I can’t tell you how many Sundays I went home after church and cried because I was so lonely. Yet, I continued to attend the church because I believed that my faithfulness would be rewarded. I knew that hiding from the loneliness wouldn’t fix it. I’m not a recluse. I was involved in many of the ministries of the church during my time there. I made several good friends that I have kept to this day. I didn’t always feel alone. The problem is that all of us single girls felt like outcasts. We wanted so badly to be part of something, but no one wanted us. The married group looked down us because we didn’t have husbands. The singles group looked down on us because most of them were divorced and we weren’t. The senior adult groups accepted us, but we felt so out of touch there. We finally decided that we’d rather be with people our own age, married or not, than to be forced into a corner with a group of people that we couldn’t relate to. One Sunday morning, I was standing outside of the class that had young marrieds where the couples were my age, a class I was planning to attend. As I was getting a cup of coffee just outside the door, I overheard the teacher say, “Okay, I want every man to sit beside your wife and put your arm around her.” I didn’t have a husband. I didn’t have anyone. I walked away from the class and never returned. I knew at that point that I would probably not be accepted there. It was one of the loneliest moments of my life.

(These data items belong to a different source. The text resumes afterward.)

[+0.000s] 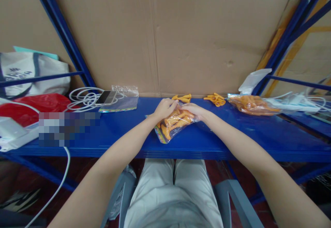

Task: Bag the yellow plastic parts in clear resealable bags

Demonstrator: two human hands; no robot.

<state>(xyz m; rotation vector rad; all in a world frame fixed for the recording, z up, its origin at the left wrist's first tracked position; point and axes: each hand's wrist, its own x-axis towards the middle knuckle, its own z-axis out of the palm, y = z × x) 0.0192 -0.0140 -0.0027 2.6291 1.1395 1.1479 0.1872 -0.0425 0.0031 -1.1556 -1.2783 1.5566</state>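
Note:
A clear plastic bag (pixel 178 121) of orange horn-shaped plastic pieces lies tilted on the blue table, a coloured strip along its lower left edge. My left hand (pixel 165 108) grips its upper left side, fingers bent over the plastic. On the upper right side my right hand (pixel 196 110) is closed on the same bag; some of its fingers are hidden behind it. Just beyond my hands lies a small group of loose orange pieces (pixel 184 98). Another loose group (pixel 216 99) rests farther right.
A filled bag of orange pieces (pixel 252 104) sits at the right, beside white cables. On the left are a flat clear bag (pixel 124 100), a phone (pixel 106 97), a coiled white cable (pixel 85 99), and a power strip (pixel 20 138). Cardboard (pixel 181 42) stands behind the blue table (pixel 124 131).

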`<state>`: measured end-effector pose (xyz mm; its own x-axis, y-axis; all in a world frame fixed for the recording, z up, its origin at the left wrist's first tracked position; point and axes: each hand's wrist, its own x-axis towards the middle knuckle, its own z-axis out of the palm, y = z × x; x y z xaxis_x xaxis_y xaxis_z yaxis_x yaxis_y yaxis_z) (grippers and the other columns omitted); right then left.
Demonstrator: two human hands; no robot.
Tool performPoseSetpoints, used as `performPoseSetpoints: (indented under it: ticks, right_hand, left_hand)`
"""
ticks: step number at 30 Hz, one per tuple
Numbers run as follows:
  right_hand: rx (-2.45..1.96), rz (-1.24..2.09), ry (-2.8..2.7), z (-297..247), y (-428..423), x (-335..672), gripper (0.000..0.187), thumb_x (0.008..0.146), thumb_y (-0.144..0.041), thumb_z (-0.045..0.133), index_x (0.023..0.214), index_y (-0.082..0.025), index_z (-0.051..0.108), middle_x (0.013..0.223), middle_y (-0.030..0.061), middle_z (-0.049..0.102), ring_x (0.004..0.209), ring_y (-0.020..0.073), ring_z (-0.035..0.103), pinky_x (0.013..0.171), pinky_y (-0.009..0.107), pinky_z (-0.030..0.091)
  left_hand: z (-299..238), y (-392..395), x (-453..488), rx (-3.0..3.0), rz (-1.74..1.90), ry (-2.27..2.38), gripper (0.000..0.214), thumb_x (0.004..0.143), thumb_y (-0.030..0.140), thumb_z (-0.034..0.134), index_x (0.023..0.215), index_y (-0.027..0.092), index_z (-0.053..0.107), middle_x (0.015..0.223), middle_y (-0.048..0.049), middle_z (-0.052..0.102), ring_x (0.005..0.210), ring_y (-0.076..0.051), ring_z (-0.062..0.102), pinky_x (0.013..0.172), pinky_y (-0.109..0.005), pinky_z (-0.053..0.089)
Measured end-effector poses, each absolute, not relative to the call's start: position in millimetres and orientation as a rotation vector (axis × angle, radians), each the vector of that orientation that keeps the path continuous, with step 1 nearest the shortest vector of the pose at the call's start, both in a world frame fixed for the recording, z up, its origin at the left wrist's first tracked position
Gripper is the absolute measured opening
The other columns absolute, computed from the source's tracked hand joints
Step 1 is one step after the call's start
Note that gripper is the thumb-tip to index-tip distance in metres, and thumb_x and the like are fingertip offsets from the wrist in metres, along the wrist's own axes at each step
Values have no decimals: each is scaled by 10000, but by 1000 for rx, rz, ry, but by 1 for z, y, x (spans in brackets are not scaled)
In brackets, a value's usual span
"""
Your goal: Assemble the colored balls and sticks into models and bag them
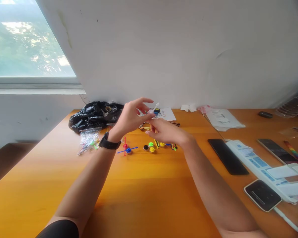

The church has a problem, and that problem is that we have a tendency to create places for those that already have a place. My church in Tulsa had 3 Sunday school classes for marrieds, but only one for singles. The three married classes were (1) Young marrieds, (2) Marrieds with children, and (3) Older marrieds. The one singles group was supposed to be for all singles, no matter their age, place in life, or status of parenthood. It seemed like every time I turned around, the church was creating a new group for the marrieds. Yet we had to beg them to let us create a group for the younger singles, which still isn’t as supported by the leaders of the church as it should be. They needed to realize that just like married people need different types of classes for the differing stages of life, so did the singles. It was a great mistake the church made, and I believe they lost a large number of young adults because of it.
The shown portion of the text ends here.